The Trick to Effortlessly Creating ‘Light-Bulb Moments’

How to harness your brainpower and feel consistently creative.


Max Phillips

2 years ago | 3 min read


The light bulb magically appears over your head. Ding, your brain finally works! But, unfortunately, those moments feel few and far between.

When I sit down and think about headline ideas after a long day of writing, there’s barely any creative electricity left in my head. It’s a waste of time.

Frustration builds, making the issue more challenging than before. It seems that when you think about something too hard in search of a breakthrough, your brain rejects any fresh thoughts.

However, there’s a secret amongst the creative community: light bulb moments aren’t mere gasps of brilliance. No. They’re a result of proper relaxation and subsequent focus. You need a system in place.

Properly switch off

I recently lacked creativity, so a friend alerted me to a helpful quote from writer 

Trudy Horsting:

“Stop doing as much — but ease into it.”

Of course, taking a break usually means no work. However, going from full-blown work to nothing has unexpected consequences.

It isn’t easy to turn your mind off like that. Without meaning to, you might start thinking about work — tinkering with your project in your head. This makes it more challenging to restore the focus you need to make a breakthrough.

So, in the days leading up to a break, gradually ease off. Finish big projects in advance and don’t do anything significant before stopping. So, when you’re on break, you won’t do any work consciously or subconsciously.

Create a discussion-rich environment

To create a mindset where light-bulb moments occur more regularly, your brain needs new ideas and experiences. You don’t need to climb a mountain or fight a local wrestling champion in Mali, as Matthew McConaughey did.

All you need is a few willing friends and perhaps a beer or two.

I recently got back from a trip to Ibiza, where my friends and I spent hours sat around a swimming pool, drinking beer and discussing all manner of things. It wasn’t fluff, nor was it controversial. Just topics you can get stuck into. One friend asked, “what is the worst sequel of all time?” That left us scratching our heads. I could talk about films for hours (and we did).

These types of discussions plant the seed for the food your brain will soon feed on.

Above all, break routine

I’ve heard plenty of people say spontaneous plans are often the best, and it’s hard to disagree. There’s no room for expectation, so you can’t be disappointed. But spontaneity isn’t vital. After all, you could have a terrible spontaneous experience.

The key is the break from routine.

A light bulb moment, in essence, is a break from routine. Your brain latches on to the new path of thinking — it’s surprised itself.

To generate these moments, you need a break from routine to begin with.

It doesn’t need to be a trip to Ibiza. It could be a different walking route or going to the cinema alone for the first time. Breaking a routine opens up new pathways in your brain, which you can then explore.

Devise the ultimate brainstorming session

So you’ve wound down your workload, taken a break, and now it’s time to get back to work. But where’s that pesky light bulb, and why hasn’t it dinged yet?
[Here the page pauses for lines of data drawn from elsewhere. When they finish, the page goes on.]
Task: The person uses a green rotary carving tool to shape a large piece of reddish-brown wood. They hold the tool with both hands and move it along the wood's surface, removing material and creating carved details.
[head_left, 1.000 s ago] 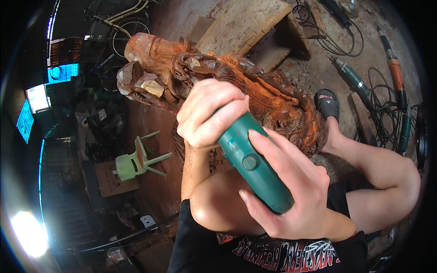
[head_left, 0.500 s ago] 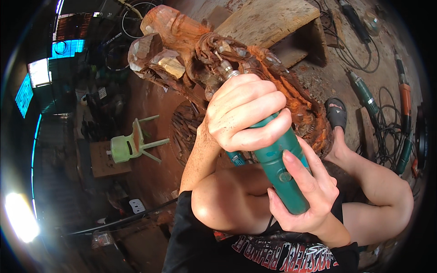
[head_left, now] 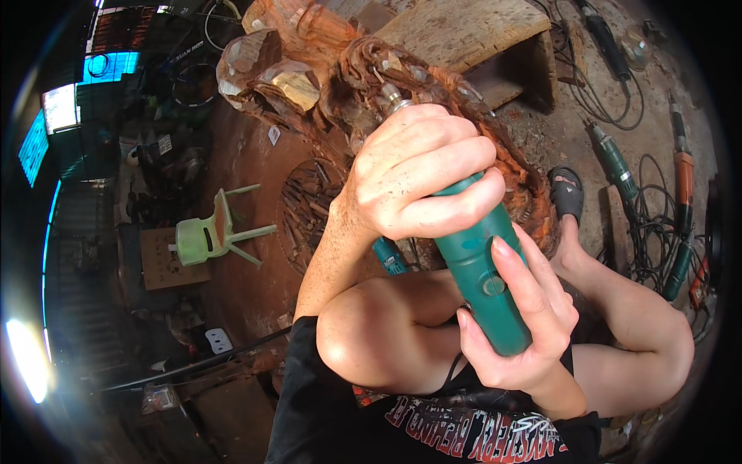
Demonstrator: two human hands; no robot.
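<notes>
A dim workshop spreads around the person, its floor [head_left: 255,147] reddish on the left and grey, dusty concrete on the right. In the middle, over the lap and the near side of the carving [head_left: 456,97], is a green grinder [head_left: 487,278], tilted with its nose up and to the left. The left hand [head_left: 425,174] is wrapped around its front part and hides much of the body; the right hand [head_left: 533,317] grips the rear end between thumb and fingers. The metal collet [head_left: 394,97] and thin bit [head_left: 378,75] show past the left hand, against the carving; whether the tip touches the wood cannot be told. The carving, orange-brown with pale cut facets, is cut off by the top edge and partly covered by the left hand.

Beside the left forearm, a round pile of slim pieces [head_left: 305,205] lies on the floor, too small to make out one by one. A second green tool [head_left: 389,257] is half hidden behind the knee. Beyond the carving stands a worn plank [head_left: 464,31]; to the right are a sandal [head_left: 566,193] on the foot, more power tools [head_left: 614,158] and tangled cables [head_left: 653,213]. A pale green chair [head_left: 201,241] stands to the left, near some cardboard [head_left: 166,271]. Further left, clutter sinks into shadow, a glaring light [head_left: 29,361] washes out its surroundings, and a wheel [head_left: 220,27] is cut off at the top.
</notes>
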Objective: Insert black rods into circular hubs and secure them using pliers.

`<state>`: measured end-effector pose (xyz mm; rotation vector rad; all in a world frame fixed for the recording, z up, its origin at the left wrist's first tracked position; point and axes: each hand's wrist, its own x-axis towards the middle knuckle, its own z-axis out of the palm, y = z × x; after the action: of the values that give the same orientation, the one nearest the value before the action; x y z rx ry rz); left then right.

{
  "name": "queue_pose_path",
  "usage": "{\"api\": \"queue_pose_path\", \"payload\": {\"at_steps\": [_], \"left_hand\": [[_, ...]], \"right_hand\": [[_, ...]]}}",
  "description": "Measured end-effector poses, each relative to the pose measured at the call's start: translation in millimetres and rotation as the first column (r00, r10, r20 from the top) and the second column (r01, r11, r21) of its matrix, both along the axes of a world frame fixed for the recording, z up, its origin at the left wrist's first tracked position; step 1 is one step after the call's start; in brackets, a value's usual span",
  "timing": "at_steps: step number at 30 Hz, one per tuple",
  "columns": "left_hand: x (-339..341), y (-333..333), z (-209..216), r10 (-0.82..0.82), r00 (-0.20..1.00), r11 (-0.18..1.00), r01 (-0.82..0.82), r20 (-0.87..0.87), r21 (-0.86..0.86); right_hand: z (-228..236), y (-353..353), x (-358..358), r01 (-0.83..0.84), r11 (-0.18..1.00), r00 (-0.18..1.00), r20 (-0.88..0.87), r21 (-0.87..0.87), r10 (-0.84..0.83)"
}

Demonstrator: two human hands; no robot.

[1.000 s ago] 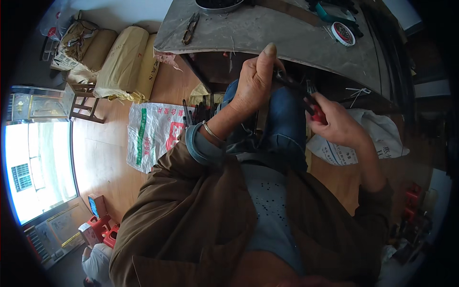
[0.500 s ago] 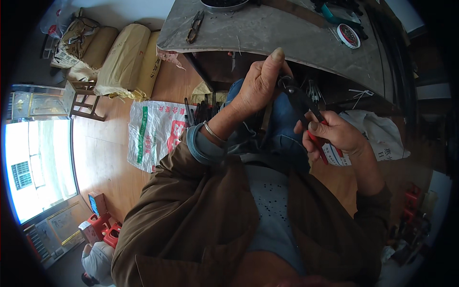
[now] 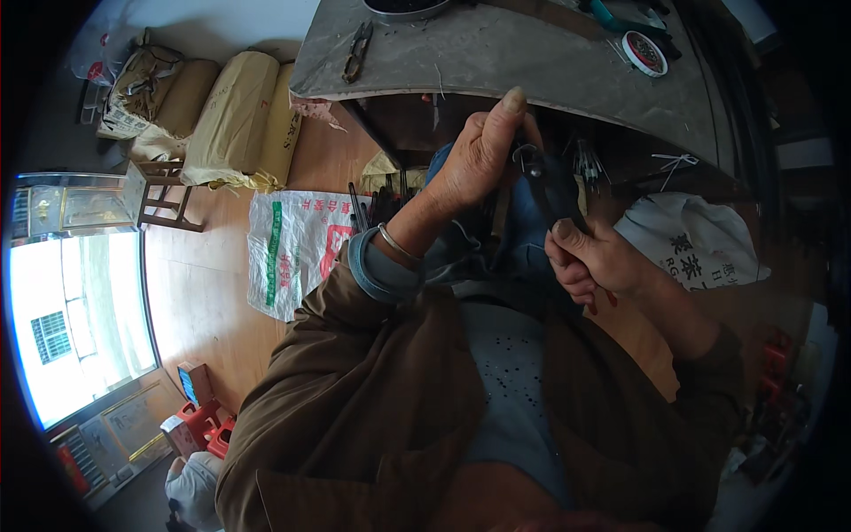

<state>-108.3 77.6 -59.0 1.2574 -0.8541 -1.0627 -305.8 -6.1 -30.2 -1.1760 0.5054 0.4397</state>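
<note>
My left hand (image 3: 483,155) is closed in front of the table edge, thumb pointing up. What its fingers hold is hidden behind the hand. My right hand (image 3: 596,257) is wrapped round the red handles of black-headed pliers (image 3: 558,193), pressing them together. The pliers' head reaches up to the fingers of my left hand, and a thin curved glint, perhaps wire, shows at the jaws. Both hands are above my knees in blue jeans (image 3: 525,232).
A grey table (image 3: 514,58) stands ahead, bearing snips (image 3: 357,53), a dark-filled round pan (image 3: 408,11) and a round tin (image 3: 644,53). White sacks (image 3: 696,239) lie on the floor. Wrapped bales (image 3: 238,120) and a wooden stool (image 3: 164,197) are left. Another person (image 3: 193,483) is at lower left.
My right hand has squeezed the plier handles, which stood apart before, and moved slightly left. My left hand stays nearly in place. The whole view has shifted a little.
</note>
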Motion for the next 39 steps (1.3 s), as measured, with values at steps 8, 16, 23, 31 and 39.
{"api": "queue_pose_path", "payload": {"at_steps": [8,16,23,31,39], "left_hand": [[11.0,-7.9,-18.2,0.341,0.927,0.935,-0.352,-0.158,-0.042],[2.9,-11.5,-18.4,0.249,0.964,0.964,-0.256,-0.094,-0.067],[16.8,-13.1,-22.2,0.266,0.934,0.963,-0.270,-0.239,0.017],[18.2,-27.1,-24.6,0.237,0.948,0.971,-0.241,-0.213,0.011],[8.7,-17.4,-19.9,0.169,0.958,0.983,-0.180,-0.230,-0.028]], "right_hand": [[-19.5,-50.4,12.0,0.423,-0.124,0.870,0.364,-0.897,0.333],[-14.5,-238.9,46.3,0.148,-0.378,0.912,0.274,-0.914,-0.306],[-9.7,-282.4,64.8,-0.071,-0.207,0.907,0.023,-0.976,-0.421],[-14.6,-294.3,71.2,0.055,-0.255,0.911,0.153,-0.965,-0.382],[-25.9,-322.7,51.1,0.341,0.020,0.858,0.302,-0.940,-0.415]]}}
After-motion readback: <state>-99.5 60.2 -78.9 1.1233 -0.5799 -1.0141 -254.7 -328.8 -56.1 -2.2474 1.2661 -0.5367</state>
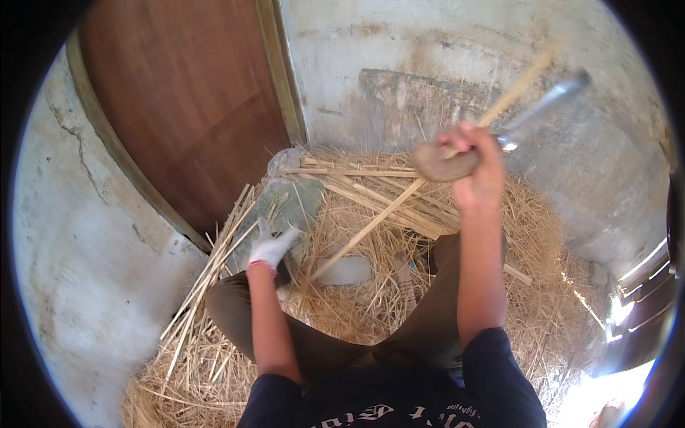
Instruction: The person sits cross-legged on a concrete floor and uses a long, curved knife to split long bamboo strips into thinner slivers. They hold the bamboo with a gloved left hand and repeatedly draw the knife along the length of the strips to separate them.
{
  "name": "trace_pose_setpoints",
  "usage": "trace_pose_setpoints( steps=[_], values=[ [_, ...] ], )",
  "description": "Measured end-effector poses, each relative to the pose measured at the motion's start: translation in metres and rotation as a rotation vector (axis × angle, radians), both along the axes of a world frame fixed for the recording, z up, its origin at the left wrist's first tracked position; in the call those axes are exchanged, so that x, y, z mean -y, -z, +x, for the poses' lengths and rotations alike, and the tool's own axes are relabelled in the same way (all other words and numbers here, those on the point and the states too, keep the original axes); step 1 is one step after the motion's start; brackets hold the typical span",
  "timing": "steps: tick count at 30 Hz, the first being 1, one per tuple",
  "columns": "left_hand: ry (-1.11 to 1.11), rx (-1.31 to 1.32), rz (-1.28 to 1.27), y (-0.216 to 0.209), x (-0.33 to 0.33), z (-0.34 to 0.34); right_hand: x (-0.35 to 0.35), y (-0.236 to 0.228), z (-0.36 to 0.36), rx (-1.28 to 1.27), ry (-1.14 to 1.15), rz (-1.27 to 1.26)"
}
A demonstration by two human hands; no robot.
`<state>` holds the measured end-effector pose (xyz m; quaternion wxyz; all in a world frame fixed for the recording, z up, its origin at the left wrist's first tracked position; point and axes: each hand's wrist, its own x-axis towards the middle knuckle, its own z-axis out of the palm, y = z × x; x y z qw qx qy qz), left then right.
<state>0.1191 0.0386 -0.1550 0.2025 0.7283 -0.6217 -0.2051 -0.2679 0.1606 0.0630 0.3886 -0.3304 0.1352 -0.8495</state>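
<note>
Dark sleeves fill the bottom edge, w/ both bare forearms going up from them and olive-brown trousers between. Right hand is raised high, fingers wrapped tight round a worn wooden handle; a grey metal blade juts up-right from it, blurred. One long pale cane strip crosses that hand diagonally, top end blurred near the blade, lower end down by a pale whitish block on the straw. Left hand, in a white glove, sits low and left, fingers pointing out loosely, resting on or just above the straw; can't tell if it grips anything. Straw bed w/ split cane strips spreads all round the legs. Grey slab leans behind the glove. Brown wooden door upper left, stained concrete wall behind.
</note>
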Motion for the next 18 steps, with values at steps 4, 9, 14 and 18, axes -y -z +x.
trace_pose_setpoints(
  steps=[4,9,14,18],
  values=[
    [0.015,-0.432,0.497,-0.087,-0.065,-0.046,-0.032,0.001,-0.066,0.055,0.1,-0.117],
    [0.261,-0.689,0.536,-0.048,-0.054,-0.026,-0.045,0.008,-0.099,0.236,0.085,-0.236],
    [0.528,-0.324,0.085,-0.024,-0.036,-0.032,-0.049,0.017,-0.115,0.356,0.024,-0.261],
    [0.19,-0.57,0.66,-0.047,-0.042,-0.062,-0.057,0.02,-0.137,0.306,0.01,-0.27]
  ],
)
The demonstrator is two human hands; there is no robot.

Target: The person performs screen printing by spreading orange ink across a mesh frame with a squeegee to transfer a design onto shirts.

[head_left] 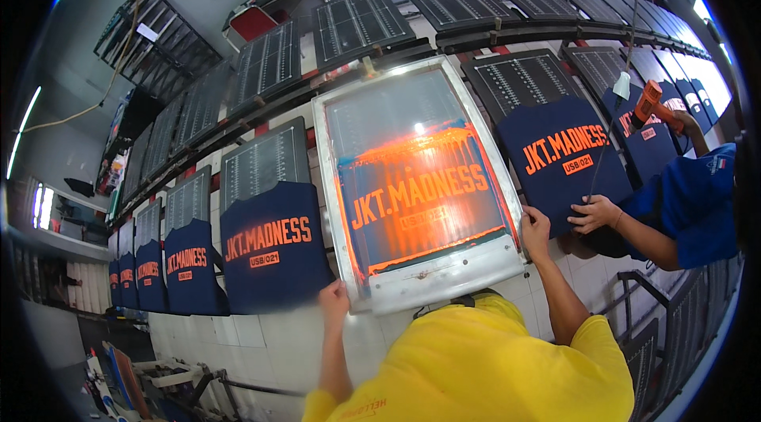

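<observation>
A silkscreen printing frame [428, 283] with a pale metal rim lies over a dark blue shirt on a board in front of me. Orange ink [412, 192] is smeared over its mesh, and orange lettering shows through. My left hand [334, 303] is closed on the frame's near left corner. At the right side of the rim, near its front, my right hand [537, 228] pinches the edge. Part of the fingers of each hand is hidden behind the frame.
Left of the frame stand several boards with printed blue shirts [273, 236]. To the right lies another printed shirt [564, 160], touched by a co-worker's hand [596, 213]. Farther right, the co-worker holds an orange heat gun [650, 105]. Bare black boards [361, 30] line the far row.
</observation>
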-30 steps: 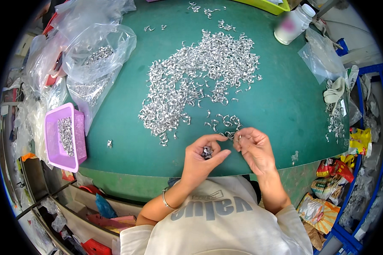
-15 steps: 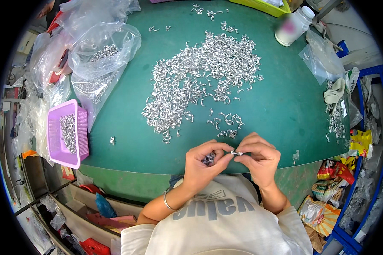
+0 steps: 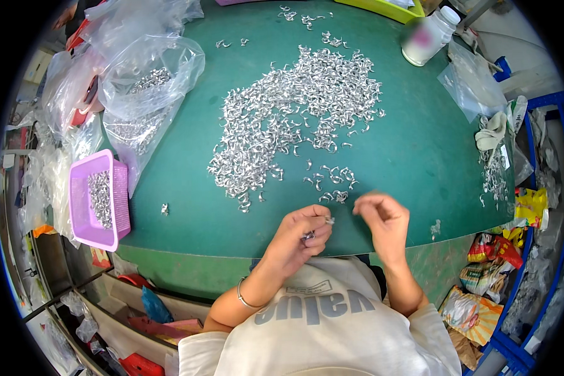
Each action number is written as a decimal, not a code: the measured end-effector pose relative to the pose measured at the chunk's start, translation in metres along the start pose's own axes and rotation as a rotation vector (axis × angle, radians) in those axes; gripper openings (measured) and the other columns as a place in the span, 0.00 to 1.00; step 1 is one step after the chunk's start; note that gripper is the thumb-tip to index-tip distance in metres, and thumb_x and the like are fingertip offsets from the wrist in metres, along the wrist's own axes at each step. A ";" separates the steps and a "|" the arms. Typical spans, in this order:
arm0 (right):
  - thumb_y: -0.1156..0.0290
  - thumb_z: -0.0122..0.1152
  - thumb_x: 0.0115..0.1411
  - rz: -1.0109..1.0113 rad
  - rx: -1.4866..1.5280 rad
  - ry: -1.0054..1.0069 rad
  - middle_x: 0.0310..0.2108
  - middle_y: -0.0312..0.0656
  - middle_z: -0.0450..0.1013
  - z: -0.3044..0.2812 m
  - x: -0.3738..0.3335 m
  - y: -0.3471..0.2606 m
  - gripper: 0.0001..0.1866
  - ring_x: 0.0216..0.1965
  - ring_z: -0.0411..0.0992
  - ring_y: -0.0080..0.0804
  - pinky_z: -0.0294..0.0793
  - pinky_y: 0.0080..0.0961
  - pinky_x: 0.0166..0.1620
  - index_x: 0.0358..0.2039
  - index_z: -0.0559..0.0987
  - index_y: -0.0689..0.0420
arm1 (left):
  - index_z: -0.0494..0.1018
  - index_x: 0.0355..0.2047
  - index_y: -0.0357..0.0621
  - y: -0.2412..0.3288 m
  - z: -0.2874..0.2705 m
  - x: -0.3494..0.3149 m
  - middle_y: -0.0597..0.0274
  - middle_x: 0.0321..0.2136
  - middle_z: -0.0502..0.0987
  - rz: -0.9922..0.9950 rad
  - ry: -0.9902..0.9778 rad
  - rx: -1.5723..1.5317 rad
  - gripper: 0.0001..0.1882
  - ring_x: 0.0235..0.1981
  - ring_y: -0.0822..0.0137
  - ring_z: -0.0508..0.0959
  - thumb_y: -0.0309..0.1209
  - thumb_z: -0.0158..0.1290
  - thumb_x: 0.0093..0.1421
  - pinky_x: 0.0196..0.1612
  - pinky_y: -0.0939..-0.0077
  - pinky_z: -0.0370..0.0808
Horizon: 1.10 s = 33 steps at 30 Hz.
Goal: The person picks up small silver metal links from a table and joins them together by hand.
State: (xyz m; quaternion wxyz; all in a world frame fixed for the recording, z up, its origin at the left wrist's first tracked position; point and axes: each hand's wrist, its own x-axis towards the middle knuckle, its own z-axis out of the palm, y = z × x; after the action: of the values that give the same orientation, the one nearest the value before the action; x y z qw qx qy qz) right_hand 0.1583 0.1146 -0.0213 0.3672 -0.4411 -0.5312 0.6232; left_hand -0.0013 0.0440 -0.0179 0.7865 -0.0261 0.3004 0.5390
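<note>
My left hand [image 3: 299,238] is closed near the table's front edge. It pinches a small curved metal piece [image 3: 329,220] between thumb and forefinger, and more of these pieces [image 3: 308,236] sit in its curled fingers. To its right, my right hand [image 3: 385,222] is raised apart from it, with bent fingers blurred by motion; whether anything is in them cannot be made out. Just beyond the hands lies a small loose group of silver curved pieces [image 3: 335,182]. Farther off spreads a large pile of the same pieces [image 3: 294,113] on the green table [image 3: 188,169].
At the left stand a purple basket [image 3: 122,207] of metal pieces and a clear plastic bag [image 3: 182,75] holding more. A white bottle [image 3: 429,39] and a yellow-green tray [image 3: 382,9] are at the far right. Gloves [image 3: 490,131] and scattered parts [image 3: 495,178] lie along the right edge.
My hands were together at one small metal piece and have parted. The right hand has let go and moved slightly up; the left keeps a piece in its pinch.
</note>
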 end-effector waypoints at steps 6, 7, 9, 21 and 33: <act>0.79 0.60 0.43 -0.428 -0.824 0.073 0.34 0.41 0.70 -0.008 0.030 0.018 0.12 0.34 0.65 0.38 0.64 0.29 0.36 0.32 0.75 0.61 | 0.64 0.26 0.36 0.003 -0.018 0.003 0.59 0.23 0.62 0.138 -0.042 -0.082 0.08 0.18 0.73 0.58 0.28 0.40 0.49 0.15 0.86 0.53; 0.78 0.61 0.43 -0.500 -0.912 0.068 0.35 0.42 0.69 -0.007 0.032 0.024 0.13 0.35 0.65 0.39 0.64 0.31 0.38 0.33 0.75 0.60 | 0.64 0.26 0.36 0.004 -0.011 0.001 0.59 0.23 0.62 0.151 0.043 -0.048 0.08 0.18 0.73 0.59 0.29 0.40 0.48 0.15 0.85 0.54; 0.75 0.59 0.43 -0.522 -0.960 0.049 0.36 0.43 0.67 -0.009 0.033 0.037 0.12 0.38 0.63 0.42 0.62 0.35 0.40 0.33 0.74 0.58 | 0.64 0.26 0.36 0.001 -0.011 0.008 0.58 0.22 0.63 0.143 0.074 -0.001 0.09 0.18 0.72 0.60 0.30 0.40 0.49 0.16 0.84 0.56; 0.75 0.50 0.46 -0.659 -0.878 0.225 0.27 0.42 0.61 -0.006 0.019 0.052 0.05 0.33 0.60 0.37 0.62 0.28 0.37 0.25 0.70 0.61 | 0.60 0.48 0.35 -0.012 -0.018 0.022 0.73 0.15 0.50 0.205 0.094 0.206 0.15 0.13 0.84 0.50 0.29 0.38 0.63 0.09 0.92 0.49; 0.78 0.49 0.46 -0.717 -0.923 0.195 0.31 0.47 0.62 0.002 0.029 0.063 0.06 0.36 0.61 0.42 0.63 0.32 0.41 0.28 0.70 0.63 | 0.61 0.46 0.31 -0.013 -0.027 0.010 0.71 0.17 0.54 0.308 0.058 0.203 0.15 0.14 0.82 0.54 0.28 0.42 0.60 0.10 0.92 0.49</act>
State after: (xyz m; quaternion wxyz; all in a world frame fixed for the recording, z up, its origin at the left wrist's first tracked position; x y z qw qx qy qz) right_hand 0.1470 0.1300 -0.0877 0.3723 -0.4034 -0.8270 0.1212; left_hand 0.0002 0.0373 -0.0486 0.6843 0.0843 0.3761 0.6190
Well, while it may happen randomly at times, it usually doesn’t.

You’ve got to sit down and think.

The day after I came back from Ibiza, I sat in my sunny garden and opened my journal. I wrote down my goals and where I felt they were headed. Then, I went to create some new headlines.


I raced through all the conversations, encounters, and thoughts I had during my break. Then, the floodgates opened, and I created all sorts of ideas, much of which I am publishing soon.

All it took was a debrief.

Too often, we go out, experience things, and then confine them to the lost wilderness of our memory. Yet, our memories are more valuable than most people realize, and when we explore them, they could be incredibly useful.

Light bulb moments are the result of a system

You’ve likely seen hundreds of ‘overnight success stories’ on social media. But there’s no such thing.

This isn’t too dissimilar.

Moments of breakthrough feel like you’ve lifted the weight of the world off your shoulders. Your brain has finally found a light to make its way through the dark.

But if you want to pave your way through your life, breakthroughs should become a common occurrence. That requires a stable system of unloading, rest, and reflection. Nothing revolutionary.

Soon enough, you won’t be saying “A-ha!” Instead, it’ll become the norm.